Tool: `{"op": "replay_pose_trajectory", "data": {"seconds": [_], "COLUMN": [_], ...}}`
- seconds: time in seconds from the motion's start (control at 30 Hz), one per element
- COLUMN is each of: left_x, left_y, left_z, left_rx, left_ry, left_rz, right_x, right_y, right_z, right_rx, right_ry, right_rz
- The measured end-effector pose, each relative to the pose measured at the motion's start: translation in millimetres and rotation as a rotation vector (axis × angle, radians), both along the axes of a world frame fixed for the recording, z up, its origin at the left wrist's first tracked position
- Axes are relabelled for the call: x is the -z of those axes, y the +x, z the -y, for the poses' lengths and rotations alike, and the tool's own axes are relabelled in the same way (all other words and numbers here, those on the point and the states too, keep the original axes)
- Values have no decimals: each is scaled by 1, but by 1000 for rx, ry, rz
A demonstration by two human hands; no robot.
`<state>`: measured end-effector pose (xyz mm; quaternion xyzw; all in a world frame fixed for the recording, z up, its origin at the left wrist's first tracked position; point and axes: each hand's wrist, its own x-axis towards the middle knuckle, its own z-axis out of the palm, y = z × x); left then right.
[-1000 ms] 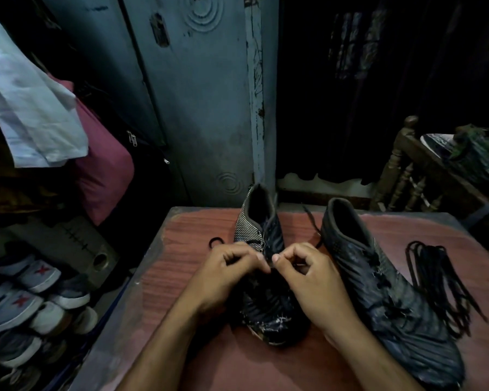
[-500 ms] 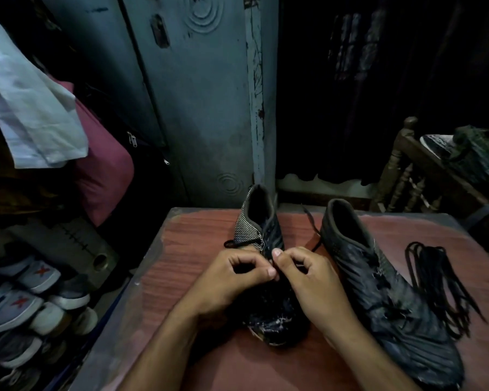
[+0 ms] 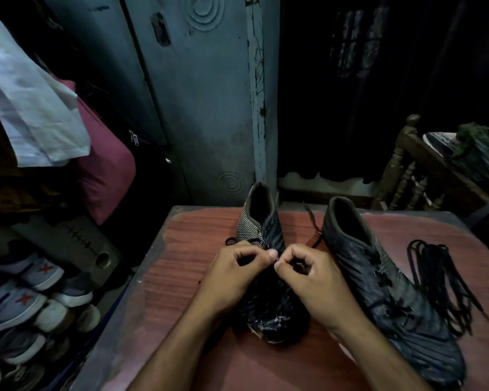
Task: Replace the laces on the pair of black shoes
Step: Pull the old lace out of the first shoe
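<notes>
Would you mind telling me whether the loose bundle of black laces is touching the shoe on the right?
Cannot tell. In the head view the loose laces lie right beside the right shoe, but both are black and dimly lit, so neither contact nor gap shows plainly.

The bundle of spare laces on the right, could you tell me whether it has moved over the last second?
No. The spare laces lie where they were, right of the right shoe.

Two black shoes (image 3: 268, 249) (image 3: 393, 300) side by side; loose laces (image 3: 441, 280) right.
</notes>
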<state>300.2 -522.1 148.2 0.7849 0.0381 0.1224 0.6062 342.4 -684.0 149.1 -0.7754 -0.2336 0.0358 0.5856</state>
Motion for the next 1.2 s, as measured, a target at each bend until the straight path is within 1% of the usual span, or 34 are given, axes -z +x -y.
{"op": "replay_pose_trajectory", "data": {"seconds": [0.07, 0.23, 0.33, 0.4, 0.47, 0.6, 0.7, 0.8, 0.9, 0.97, 1.07, 1.13, 1.2], "left_x": [0, -3, -3, -5, -8, -13, -17, -18, -15, -13, -11, -12, -14], "left_y": [0, 1, -1, -2, -4, -11, -14, -14, -13, -12, -11, -10, -10], "left_z": [1, 7, 8, 8, 6, -2, -8, -10, -13, -15, -16, -15, -13], "left_rx": [4, 8, 30, 55, 103, 248, 305, 319, 322, 382, 452, 448, 394], "left_ry": [-16, -196, -253, -274, -255, -267, -197, -122, -46, 16, 103, 141, 117], "left_rz": [-5, -7, 3, 10, 18, -32, -59, -69, -28, 7, 5, 6, 0], "right_x": [0, -3, -5, -5, -5, -5, -7, -8, -8, -7, -4, -5, -7], "right_y": [1, 0, -1, -2, -3, -5, -8, -8, -6, -5, -5, -5, -4], "right_z": [0, 1, 1, -1, -3, -4, -4, -3, -2, -2, -3, -2, 0], "right_rx": [-2, -60, -51, -8, 38, 77, 68, 82, 81, 82, 89, 101, 106], "right_ry": [-17, -35, -1, 41, 67, 36, 0, -34, -40, -69, -129, -129, -111], "right_rz": [19, 60, 59, 38, -7, -94, -80, -45, -48, -31, -11, -10, -2]}}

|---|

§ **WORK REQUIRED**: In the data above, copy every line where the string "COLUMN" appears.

§ **EXERCISE RESULT**:
Tool: `{"op": "replay_pose_trajectory", "data": {"seconds": [_], "COLUMN": [_], ...}}`
- COLUMN is each of: left_x, left_y, left_z, left_rx, left_ry, left_rz, right_x, right_y, right_z, right_rx, right_ry, right_rz

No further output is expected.